▶ [Task requirements]: The reply is to contain the full listing, repeated exactly, with pictures left out.

▬▬▬▬▬▬

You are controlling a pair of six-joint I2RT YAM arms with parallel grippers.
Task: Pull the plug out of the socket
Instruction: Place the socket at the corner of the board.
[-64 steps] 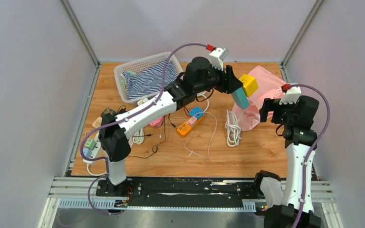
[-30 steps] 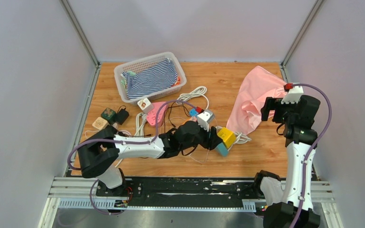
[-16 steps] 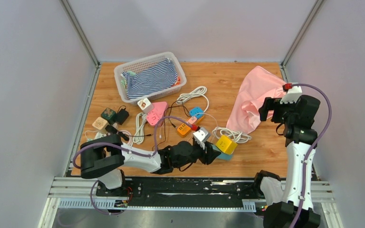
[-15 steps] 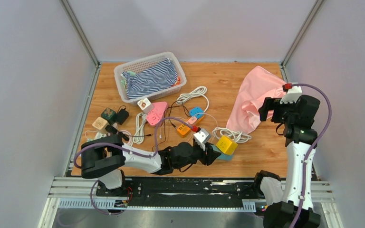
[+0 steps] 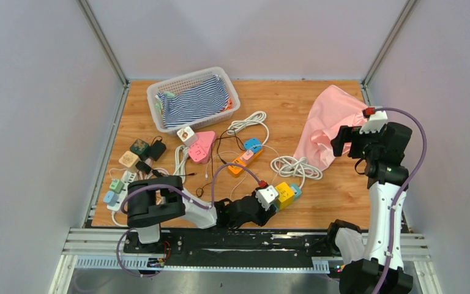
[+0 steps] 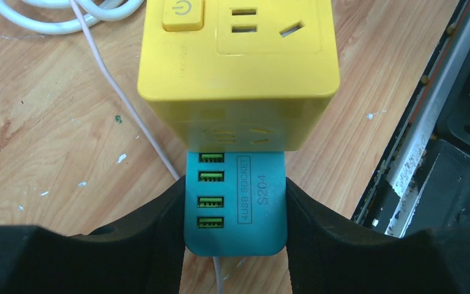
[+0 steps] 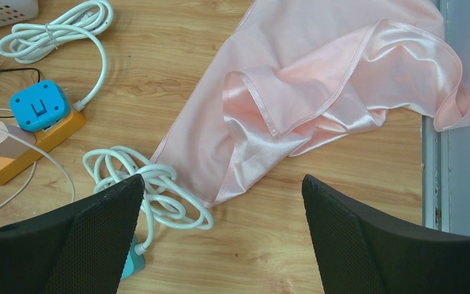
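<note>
Down at the bottom centre of the top view, the left gripper (image 6: pixel 234 187) lies beside the front rail (image 6: pixel 429 116), with bare wooden table (image 6: pixel 49 141) at frame left. Its jaws clamp the teal USB adapter (image 6: pixel 235 214), apparently seated in the yellow cube socket (image 6: pixel 238 61). The right gripper (image 7: pixel 221 184) hangs spread wide above the pink cloth (image 7: pixel 343 79).
</note>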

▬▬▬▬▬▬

▶ [Reply to the exercise]:
You are controlling a pair of six-joint I2RT YAM arms with parallel grippers.
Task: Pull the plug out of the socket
Instruction: Place the socket at the corner of the board.
[-64 steps] 
[-30 steps] 
[-16 steps] 
[-15 steps] 
[+0 steps] 
[+0 steps] 
[+0 steps] 
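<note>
Down at the bottom centre of the top view, the left gripper (image 6: pixel 234 187) lies beside the front rail (image 6: pixel 429 116), with bare wooden table (image 6: pixel 49 141) at frame left. Its jaws clamp the teal USB adapter (image 6: pixel 235 214), apparently seated in the yellow cube socket (image 6: pixel 238 61). The right gripper (image 7: pixel 221 184) hangs spread wide above the pink cloth (image 7: pixel 343 79).
</note>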

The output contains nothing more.